L’écrivain Juan García Hortelano était également présent au bureau cet après-midi-là, fumant des ducats, vêtu d’un pull en jean, tout en gris, face au paysage. C’était un écrivain très intelligent, doté d’une ironie mordante et de cette grâce pour la narration verbale qui faisait de lui le roi de toutes les soirées d’après-dîner. Me prélassant dans ce bureau intime du palais de Liria, je me souviens qu’il disait : « Jésus, tu n’es pas duc d’Albe. “Ils vous ont donné la bourse Alba et si vous ne vous comportez pas bien, ils vous la retireront.” Jesús Aguirre était simplement un intellectuel exigeant dont la langue coulait une fontaine de citations en allemand, anglais et français, une jonquille reflétée dans le miroir de la culture qui rêvait de se balancer sur une balançoire peinte par Fragonard. En tant que traducteur de certains textes de l’école de Francfort, il a fait le transfert vers une sorte d’intellectuel de Marbella, doué pour la calomnie, pour peu qu’elle soit esthétique, surprenante, pointue et méprisante, produit de l’intelligence.
Jesús Aguirre avait besoin d’avoir García Hortelano à ses côtés pour se protéger de sa propre fiction, qui n’était que le reflet de nombreux miroirs contre le naturel massif de García Hortelano qui, en revanche, contrastait avec la figure physique de Juan Benet. , un autre être présent là-bas.
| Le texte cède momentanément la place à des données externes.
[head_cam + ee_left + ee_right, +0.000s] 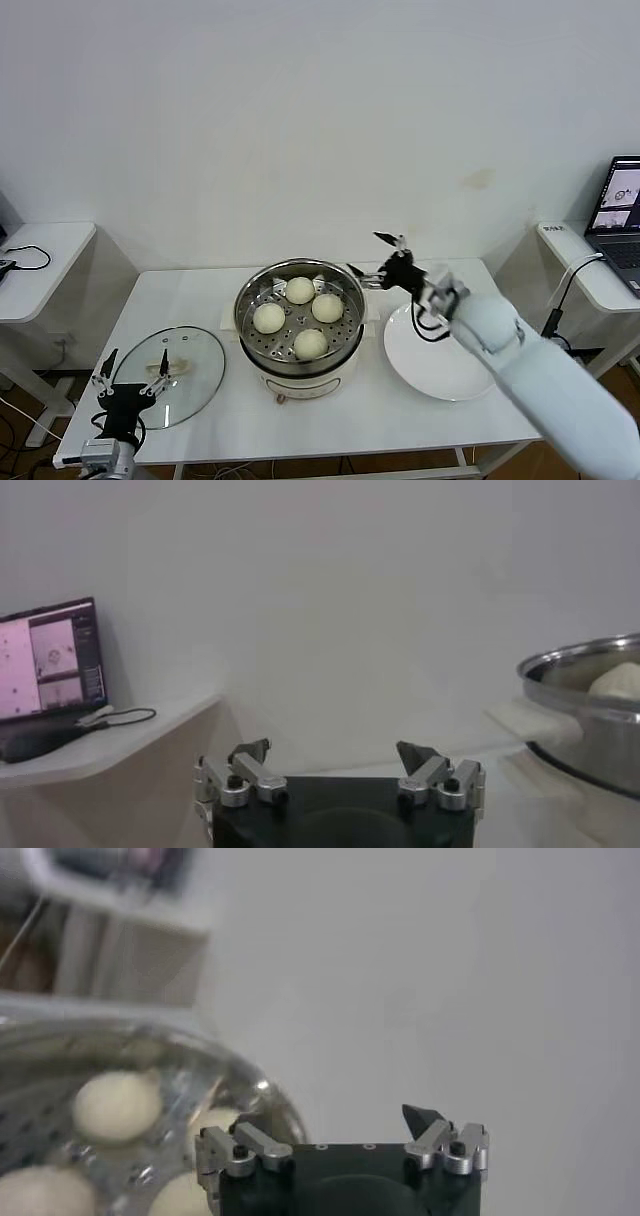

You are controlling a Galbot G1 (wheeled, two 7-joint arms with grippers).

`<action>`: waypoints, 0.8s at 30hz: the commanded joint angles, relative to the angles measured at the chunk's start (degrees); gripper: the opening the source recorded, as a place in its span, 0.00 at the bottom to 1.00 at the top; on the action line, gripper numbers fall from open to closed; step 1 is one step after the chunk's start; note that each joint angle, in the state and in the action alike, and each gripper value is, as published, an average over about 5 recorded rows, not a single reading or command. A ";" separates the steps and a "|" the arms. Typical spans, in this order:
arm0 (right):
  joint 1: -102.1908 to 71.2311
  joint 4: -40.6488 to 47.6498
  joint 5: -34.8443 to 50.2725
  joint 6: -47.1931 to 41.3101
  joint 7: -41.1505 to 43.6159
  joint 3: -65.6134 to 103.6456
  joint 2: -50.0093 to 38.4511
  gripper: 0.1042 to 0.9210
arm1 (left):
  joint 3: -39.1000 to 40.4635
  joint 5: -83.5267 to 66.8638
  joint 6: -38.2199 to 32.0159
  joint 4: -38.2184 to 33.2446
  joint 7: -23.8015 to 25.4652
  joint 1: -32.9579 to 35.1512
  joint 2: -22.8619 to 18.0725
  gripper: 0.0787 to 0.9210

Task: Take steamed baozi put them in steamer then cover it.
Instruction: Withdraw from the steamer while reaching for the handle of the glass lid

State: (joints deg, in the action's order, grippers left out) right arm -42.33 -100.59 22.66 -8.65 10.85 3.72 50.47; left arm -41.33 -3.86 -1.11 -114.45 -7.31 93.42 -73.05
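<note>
sitting in the stainless-steel steamer [300, 310] on its cream-white pot base were all four steamed baozi [300, 290], resting on the perforated floor in a loose ring, near each other. the steamer stood mid-counter on the white counter [200, 290]. the right tool [377, 254] hung just beside the steamer's far right rim, above the counter, its fingers spread apart and gripping nothing; from the right wrist view the baozi [116, 1105] lay in the basket below and ahead of it. a flat white plate [440, 370] lay on the counter to the right of the steamer, under the right arm. the cover [170, 375], a clear glass lid with a metal rim and a cream handle, lay flat on the counter to the left of the steamer, apart from it. the left tool [133, 370] hovered over the near edge of that cover, fingers released wide and holding nothing. a laptop [620, 205] stood on a side table at far right.
</note>
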 commanded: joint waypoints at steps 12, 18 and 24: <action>-43.60 -5.17 -3.59 14.79 5.07 45.14 23.60 0.88 | -3.98 64.17 -4.84 5.57 -0.46 4.80 9.17 0.88; -44.64 -4.57 -4.34 15.66 4.93 45.59 25.46 0.88 | -4.21 68.56 -5.29 10.44 -0.73 5.45 12.85 0.88; -46.06 -5.25 -4.85 16.03 4.92 46.40 26.52 0.88 | -1.33 68.88 -6.30 14.09 -1.77 0.46 12.48 0.88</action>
State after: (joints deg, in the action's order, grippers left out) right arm -81.92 -104.79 18.73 5.41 15.17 44.52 72.72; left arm -44.29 51.35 -6.06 -106.52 -8.31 96.78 -64.25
Celui-ci était grand et maigre, il semblait tout savoir et il n’arrêterait pas de parler jusqu’à ce qu’il vous le prouve ; l’autre était pragmatique, réaliste, avec des réponses surprenantes. Benet a plaisanté: “Dans les romans d’Hortelano, les personnages se douchent toujours, ils transpirent généralement beaucoup au bord d’une piscine avec un gin tonic à la main et ils utilisent beaucoup de serviettes.” Hortelano répondit : « Et dans vos romans, cher Benet, vous me forcez à escalader le mur nord avec une montée dure et sans fin et quand vous atteignez le sommet vous découvrez qu’il y avait une route derrière pour monter en voiture et qu’il y a “un pèlerinage, tout le monde mange des empanadas de poulpe et de lamproie.” Un écrivain passe à la postérité lorsqu’il devient source d’anecdotes et qu’on ne se souvient plus de ses livres, mais plutôt de quelques réponses et phrases chanceuses. Étaient-ils vraiment amis ? Ils étaient nécessaires. Seul le naturel de García Hortelano a fonctionné comme un miroir pour que Benet et Jesús Aguirre soient réels.